(Data items)
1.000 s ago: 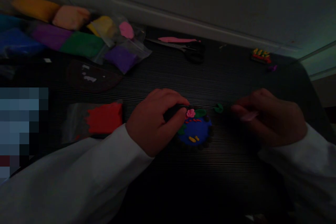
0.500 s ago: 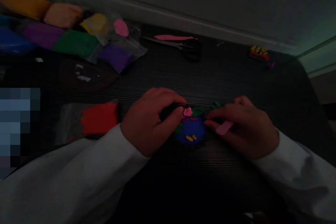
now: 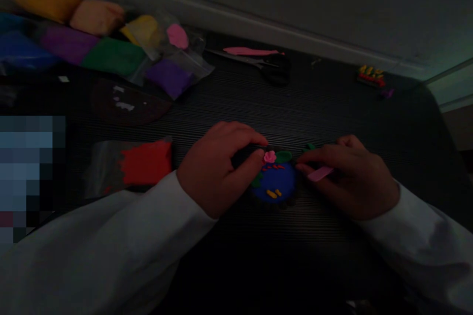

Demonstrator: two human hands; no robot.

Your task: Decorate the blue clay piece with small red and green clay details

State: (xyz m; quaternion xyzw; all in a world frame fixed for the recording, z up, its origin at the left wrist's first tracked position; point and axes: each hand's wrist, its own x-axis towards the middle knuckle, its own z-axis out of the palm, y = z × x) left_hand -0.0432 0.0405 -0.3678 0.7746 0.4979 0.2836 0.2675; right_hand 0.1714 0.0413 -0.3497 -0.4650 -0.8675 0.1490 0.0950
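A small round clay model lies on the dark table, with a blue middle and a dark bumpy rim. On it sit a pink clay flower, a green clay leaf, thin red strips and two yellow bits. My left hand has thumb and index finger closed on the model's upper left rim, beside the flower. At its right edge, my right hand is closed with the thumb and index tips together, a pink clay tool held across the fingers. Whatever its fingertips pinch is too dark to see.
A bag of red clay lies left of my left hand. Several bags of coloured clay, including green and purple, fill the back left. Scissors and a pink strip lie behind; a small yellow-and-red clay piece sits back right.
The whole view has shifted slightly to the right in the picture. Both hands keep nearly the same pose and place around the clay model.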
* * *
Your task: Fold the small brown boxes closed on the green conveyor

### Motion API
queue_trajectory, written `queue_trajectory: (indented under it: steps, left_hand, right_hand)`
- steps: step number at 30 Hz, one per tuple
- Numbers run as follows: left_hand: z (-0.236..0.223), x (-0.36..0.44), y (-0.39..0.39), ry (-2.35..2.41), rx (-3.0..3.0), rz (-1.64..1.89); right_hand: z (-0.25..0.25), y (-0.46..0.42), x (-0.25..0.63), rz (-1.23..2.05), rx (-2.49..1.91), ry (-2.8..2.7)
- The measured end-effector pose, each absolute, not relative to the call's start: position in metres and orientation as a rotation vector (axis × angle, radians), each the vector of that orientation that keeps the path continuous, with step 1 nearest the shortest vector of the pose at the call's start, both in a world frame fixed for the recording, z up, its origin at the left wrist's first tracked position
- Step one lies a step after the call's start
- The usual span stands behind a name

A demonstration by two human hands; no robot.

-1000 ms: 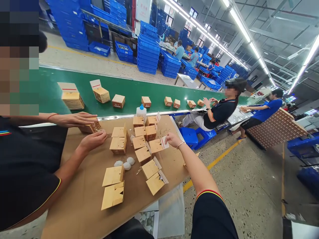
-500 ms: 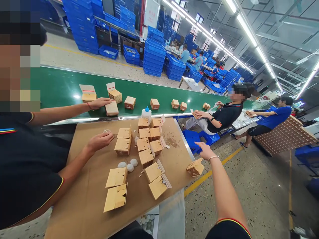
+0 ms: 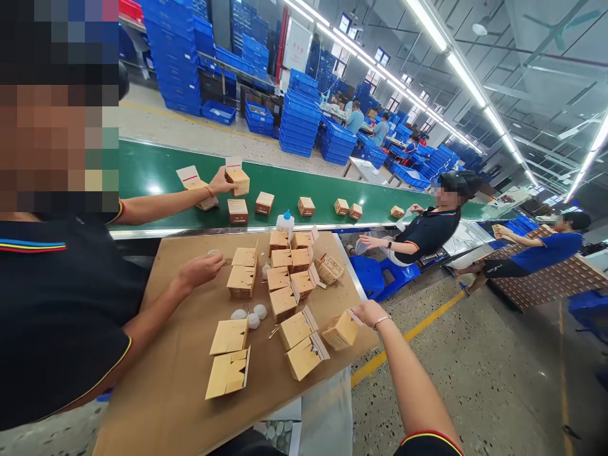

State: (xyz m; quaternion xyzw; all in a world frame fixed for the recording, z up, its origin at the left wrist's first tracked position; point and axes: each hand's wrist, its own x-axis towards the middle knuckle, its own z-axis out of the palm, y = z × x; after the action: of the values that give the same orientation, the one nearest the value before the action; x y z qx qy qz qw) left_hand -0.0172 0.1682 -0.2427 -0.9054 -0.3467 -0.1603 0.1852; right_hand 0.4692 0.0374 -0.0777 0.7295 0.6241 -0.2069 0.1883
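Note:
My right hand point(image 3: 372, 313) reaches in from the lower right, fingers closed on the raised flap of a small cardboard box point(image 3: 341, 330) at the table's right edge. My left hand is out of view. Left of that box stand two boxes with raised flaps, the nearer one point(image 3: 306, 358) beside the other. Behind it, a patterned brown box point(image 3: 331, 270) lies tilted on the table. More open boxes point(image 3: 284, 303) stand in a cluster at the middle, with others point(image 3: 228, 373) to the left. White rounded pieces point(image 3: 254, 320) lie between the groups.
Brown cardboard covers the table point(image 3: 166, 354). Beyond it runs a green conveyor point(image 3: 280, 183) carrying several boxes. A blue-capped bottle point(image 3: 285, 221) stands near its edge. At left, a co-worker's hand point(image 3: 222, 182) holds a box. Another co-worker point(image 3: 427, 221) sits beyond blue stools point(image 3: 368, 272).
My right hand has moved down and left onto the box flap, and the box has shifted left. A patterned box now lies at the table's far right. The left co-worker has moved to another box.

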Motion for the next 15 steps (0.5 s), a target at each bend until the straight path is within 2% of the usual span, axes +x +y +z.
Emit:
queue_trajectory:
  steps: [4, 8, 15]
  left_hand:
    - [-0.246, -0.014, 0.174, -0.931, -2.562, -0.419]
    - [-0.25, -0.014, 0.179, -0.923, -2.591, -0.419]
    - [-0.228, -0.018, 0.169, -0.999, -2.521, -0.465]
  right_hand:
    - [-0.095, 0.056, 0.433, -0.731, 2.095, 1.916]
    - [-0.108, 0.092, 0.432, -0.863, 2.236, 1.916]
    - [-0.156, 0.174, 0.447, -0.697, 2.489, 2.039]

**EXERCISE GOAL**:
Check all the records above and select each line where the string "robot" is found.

**SOLUTION TO THIS TASK**:
Demonstrator: two human hands; no robot.
A demonstration by two human hands; no robot.

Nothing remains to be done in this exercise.